I am sometimes asked by partners, prospects, peers, and in the line at the supermarket, “What is Business Continuity and Disaster Recovery Planning for Cloud Native Workloads, and why should I care?”

And while the answer may seem obvious to me and my peers at Veeam Kasten, our competitors, and partners, it may not always be so obvious to those dipping their toes into Cloud Native architectures with things like containers, helm charts, or kubevirt VMs. After all, I thought Kubernetes is all stateless? Doesn’t “big cloud” have my back?
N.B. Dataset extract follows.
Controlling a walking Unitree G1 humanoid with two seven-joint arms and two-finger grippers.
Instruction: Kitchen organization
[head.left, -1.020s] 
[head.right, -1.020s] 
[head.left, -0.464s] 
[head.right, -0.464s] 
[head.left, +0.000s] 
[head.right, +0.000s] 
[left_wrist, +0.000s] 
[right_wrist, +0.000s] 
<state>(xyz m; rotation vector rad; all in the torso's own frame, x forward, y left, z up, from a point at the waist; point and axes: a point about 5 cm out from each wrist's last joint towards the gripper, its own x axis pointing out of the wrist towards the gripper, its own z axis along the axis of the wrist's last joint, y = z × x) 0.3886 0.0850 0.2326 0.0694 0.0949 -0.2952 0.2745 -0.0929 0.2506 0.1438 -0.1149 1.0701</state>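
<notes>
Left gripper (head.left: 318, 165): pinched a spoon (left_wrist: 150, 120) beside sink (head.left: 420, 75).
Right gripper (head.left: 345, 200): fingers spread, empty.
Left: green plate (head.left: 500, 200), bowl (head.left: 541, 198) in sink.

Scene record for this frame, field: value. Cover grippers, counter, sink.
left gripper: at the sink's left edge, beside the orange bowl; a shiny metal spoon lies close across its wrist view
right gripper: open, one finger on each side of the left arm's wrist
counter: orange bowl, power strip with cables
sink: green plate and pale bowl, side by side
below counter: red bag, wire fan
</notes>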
And can’t I just stuff everything into GitOps and redeploy when the proverbial feces hit the large air circulator (by the way, when using that idiom, I like to imagine a ceiling fan because it just seems more festive)?

So without further adieu, here’s a list of considerations for Data Protection in the context of cloud native architectures, in no particular order

What is Disaster Recovery for Cloud Native Workloads?

Fundamental concepts to consider:

  • HA is Not DR - All too often, we see organizations conflate high availability with disaster recovery, and it seems like some of the hyperscaler marketing teams may be keeping mum in the matter… or at least they’re not actively refuting this as they don’t want to add any friction to their procurement adoption (and honestly, can you blame them?). If I had a dollar for every time I’ve heard “We’re protected because we’re using insert hyperscaler here I’d have at least five figures.
  • 3-2-1-1 Principal – Three copies of the data, on two different types of media, one of which is offsite, and one of which is “offline” (or in the case of K8s, immutable, since tape isn’t really a preferred approach for cloud native workloads for hopefully obvious reasons). It sounds basic (and it is), but it’s incredibly important. We can somewhat “cheat” on the last 1-1 with S3 compatible storage if it supports immutability / object lock.
  • Think in app-centricity, not infra-centricity for DR – K8s is to application workloads that vSphere is to VM workloads. But they obviously are not the same and they require different approaches to availability and DR. This is the reason we’ve architected Kasten to be cloud-native and to primarily focus on protecting namespaces/application resources, rather than the management plane, worker nodes, or etcd.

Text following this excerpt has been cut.